Aquella noche había sido un festival de palomas descompuestas: el cheque del editor no había llegado a tiempo y mi foto empezaba a correr por las alcantarillas de la ciudad, el folio se había convertido en una alamabrada de espino y las cafeteras vomitaban sin ánimo un líquido marrón y helado. A Laura Lee le había dejado un boxeador que se había convertido en hombre de negocios y andaba cruzando el skyline de Los Ángeles en su alfombra de omeprazol y bupropión. En Rodeo Drive las putas se aferraban con una mano a su rosario y con la otra a su cuchilla de afeitar. Aquella noche los tests de Rorscharch se habían quedado en blanco, las modelos vetustas soltaban inspirados lagrimones en el dormitorio de su psicoanalista y los niños malvados de la periferia coleccionaban calaveras y vírgenes mexicanas.
Aquella noche dieron El amor en fuga en la sesión de madrugada del Rialto mientras yo cultivaba pacientemente mi cáncer de pulmón con la determinación ausente de los taxidermistas enamorados, noche de cuerpos olvidados en la morgue y de barquitos de papel naufragando en las marchas de orín y bourbon de los callejones. Los ángeles custodios le pegaban al speedball en vena, los perros abandonados recorrían colecciones de cromos incompletas, los columpios oxidados, los paritorios en huelga de hambre, las carreteras a medio terminar bostezando de alquitrán, plan urbanístico, bostezando con la encía rota. Laura Lee, alineando vasos vacíos de gin tonic en el dintel de la ventana, funambulista de lunas rotas y escotes llenos de estrías, Laura Lee jugando a que el mundo era suyo y golpeando mi puerta para ver si me quedaban opiáceos o poesía, tú y tu cine sois una mierda, maldita sea.
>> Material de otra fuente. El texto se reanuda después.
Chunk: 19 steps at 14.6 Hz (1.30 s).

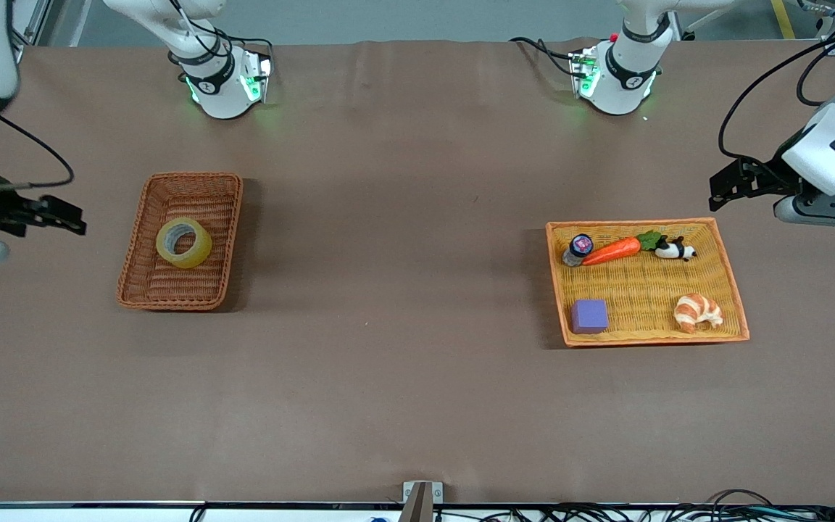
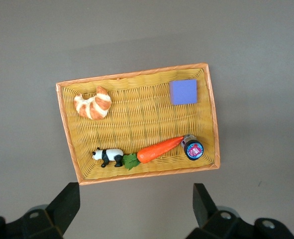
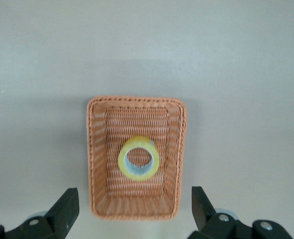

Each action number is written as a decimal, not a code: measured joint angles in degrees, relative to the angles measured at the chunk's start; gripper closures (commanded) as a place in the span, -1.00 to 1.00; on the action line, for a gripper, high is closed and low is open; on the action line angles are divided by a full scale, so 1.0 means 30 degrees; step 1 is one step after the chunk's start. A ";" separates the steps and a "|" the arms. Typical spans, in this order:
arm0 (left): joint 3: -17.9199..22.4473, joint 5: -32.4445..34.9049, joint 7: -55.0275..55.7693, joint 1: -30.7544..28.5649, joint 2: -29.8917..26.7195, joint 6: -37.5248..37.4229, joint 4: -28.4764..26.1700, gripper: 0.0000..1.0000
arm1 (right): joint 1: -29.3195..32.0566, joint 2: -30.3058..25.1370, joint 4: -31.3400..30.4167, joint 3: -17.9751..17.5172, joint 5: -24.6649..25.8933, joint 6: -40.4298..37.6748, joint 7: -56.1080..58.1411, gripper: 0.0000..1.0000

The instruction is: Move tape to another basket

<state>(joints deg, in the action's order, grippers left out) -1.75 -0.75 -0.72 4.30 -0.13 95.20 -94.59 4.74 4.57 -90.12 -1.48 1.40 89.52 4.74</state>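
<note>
The yellowish tape (image 1: 197,253) lies flat in the dark reddish-brown wicker basket (image 1: 135,246) toward the right arm's end of the table. In the right wrist view the tape (image 3: 139,175) sits in the middle of the basket (image 3: 91,159). My right gripper (image 1: 75,221) is open and empty, over bare table beside the basket at that end; the right wrist view (image 3: 133,195) shows its fingers spread wide. My left gripper (image 1: 719,191) is open and empty, over the table at the left arm's end, beside the tray, as the left wrist view (image 2: 134,193) also shows.
A bright orange-yellow flat woven tray (image 1: 649,290) lies toward the left arm's end, also in the left wrist view (image 2: 137,119). It holds a carrot (image 1: 612,251), a panda toy (image 1: 674,250), a small jar (image 1: 578,248), a purple block (image 1: 589,316) and a croissant (image 1: 697,312).
</note>
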 measured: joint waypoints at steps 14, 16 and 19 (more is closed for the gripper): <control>-0.0003 0.0000 -0.0001 0.0013 0.0059 0.0014 0.0009 -0.99 | -0.0237 -0.0935 0.1631 0.0248 -0.0231 -0.0449 0.0003 -1.00; -0.0003 0.0000 -0.0001 0.0013 0.0107 0.0014 0.0009 -0.99 | -0.0237 -0.0932 0.1631 0.0248 -0.0229 -0.0425 0.0002 -1.00; -0.0003 0.0000 -0.0001 0.0013 0.0144 0.0014 0.0009 -0.99 | -0.0237 -0.0916 0.1630 0.0248 -0.0228 -0.0421 0.0002 -1.00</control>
Los vendedores de seguros plancharon sus trajes, los enterradores sacaron la colada con un gesto de inmensa satisfacción, las niñas cuarentonas de la compañía de vodevil se pulían los incentivos en cremas anticelulíticas y las plantas carnívoras se encogían de hombros en el corazón ardiente de los chutódromos.
Si no has vivido en Los Ángeles probablemente no sepas a qué me refiero.
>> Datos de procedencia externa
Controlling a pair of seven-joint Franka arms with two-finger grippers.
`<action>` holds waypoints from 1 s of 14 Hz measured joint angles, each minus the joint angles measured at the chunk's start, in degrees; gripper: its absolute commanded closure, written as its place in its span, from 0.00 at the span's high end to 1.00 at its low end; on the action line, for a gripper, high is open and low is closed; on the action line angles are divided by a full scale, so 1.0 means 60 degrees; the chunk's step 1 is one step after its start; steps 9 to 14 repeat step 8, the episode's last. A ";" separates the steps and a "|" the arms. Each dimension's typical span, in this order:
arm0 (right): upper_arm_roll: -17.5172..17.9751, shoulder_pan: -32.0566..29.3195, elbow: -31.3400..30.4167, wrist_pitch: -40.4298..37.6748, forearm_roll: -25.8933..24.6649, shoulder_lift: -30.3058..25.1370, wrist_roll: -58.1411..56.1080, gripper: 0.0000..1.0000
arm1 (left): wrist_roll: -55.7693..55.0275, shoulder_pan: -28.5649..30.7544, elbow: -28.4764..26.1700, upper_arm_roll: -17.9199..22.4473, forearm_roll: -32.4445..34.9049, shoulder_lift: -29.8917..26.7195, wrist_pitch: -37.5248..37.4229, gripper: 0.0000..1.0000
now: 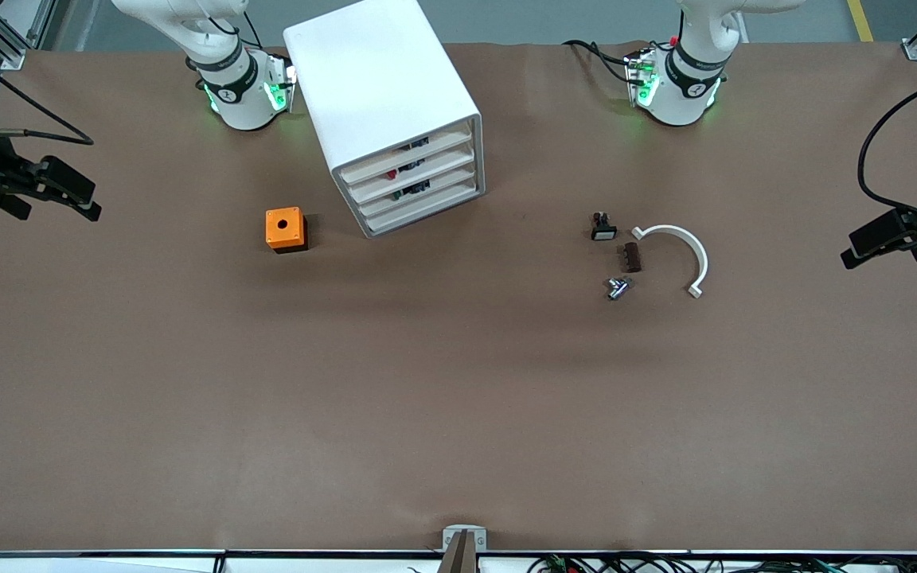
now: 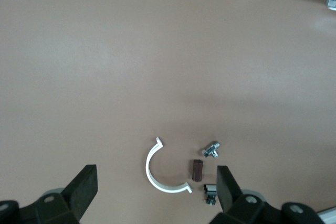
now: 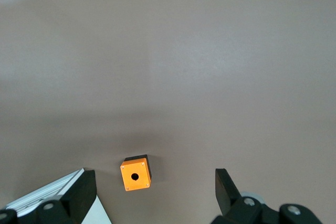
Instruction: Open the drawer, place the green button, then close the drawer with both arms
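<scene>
Two grippers: both spread wide and holding nothing; both arms wait at the table's ends.
Left gripper [image 1: 858, 253]: I see it up in the air over the left arm's end of the table, fingers [image 2: 84, 187] released, well apart from every part.
Right gripper [image 1: 80, 199]: it hangs over the right arm's end of the table, fingers [image 3: 224, 186] released, with the orange box [image 1: 285, 229] well apart from it, toward the cabinet.
Button [image 1: 618, 288]: it lies on the table, well clear of the left gripper and toward the table's middle from it; I cannot make out its colours from here.
Button's neighbours: a brown block [image 1: 631, 257] just beside it, a black switch [image 1: 603, 228] a little farther from my front camera, and a white curved clip [image 1: 685, 255] between these parts and the left gripper.
Drawer [image 1: 420, 193]: shut, third front down in the white cabinet [image 1: 379, 79], which stands between the two arm bases, nearer the right gripper than the left gripper.
Contact: neither gripper touches the drawer or the button.
</scene>
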 measured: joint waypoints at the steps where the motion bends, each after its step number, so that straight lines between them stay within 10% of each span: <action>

Aquella noche acabé compartiendo un cigarrillo a pachas con Antoine Doinel en la azotea del Hotel, discutiendo sobre lo único que realmente nos interesaba a ambos. Las mujeres. Las mujeres y su inversión directa en los mercados fluctuantes de la esquizofrenia.
- ¿Sabes, Aarón? - me dijo - A veces hablo con Christine Darbon, me agregó a Facebook hace cosa de un año. Me consta que es feliz. Al que añoro es a François. Desde que se marchó, no me jodas, el cine se nos está amariconando y se nos está llenando de cosas inservibles. La pantalla de cine es como una cama. O hay una mujer hermosa dentro o no sirve gran cosa.
Yo pensé en Sissy Sullivan, una tipa a la que había visto hacía unas semanas cantando New york, New york en el bar del Hotel. No demasiado. Pero pensé en ella.
- Dicen que el cine es la vida... -siguió Doinel- pero quizá es mejor que la vida. Yo estuve con François la noche que murió, muchacho, y aquello no tuvo nada de cinematográfico. Yo pensaba que el viejo cabrón se iba a levantar con una inmensa carcajada, que me abrazaría, que no tendría valor para dejarme tirado en esta pocilga del mundo. Pero está muerto. ¿Sabes que es lo peor de que François esté muerto? Precisamente eso. Que está muerto. Y no se lo perdono. Eso es lo único que no le perdono.
Abajo, Laura Lee vomitaba o recitaba el monólogo de Hamlet, no consigo recordarlo. Abajo, los ángeles, los santos, y vosotros hermanos. Abajo todo era un océano de smog y leche materna rancia.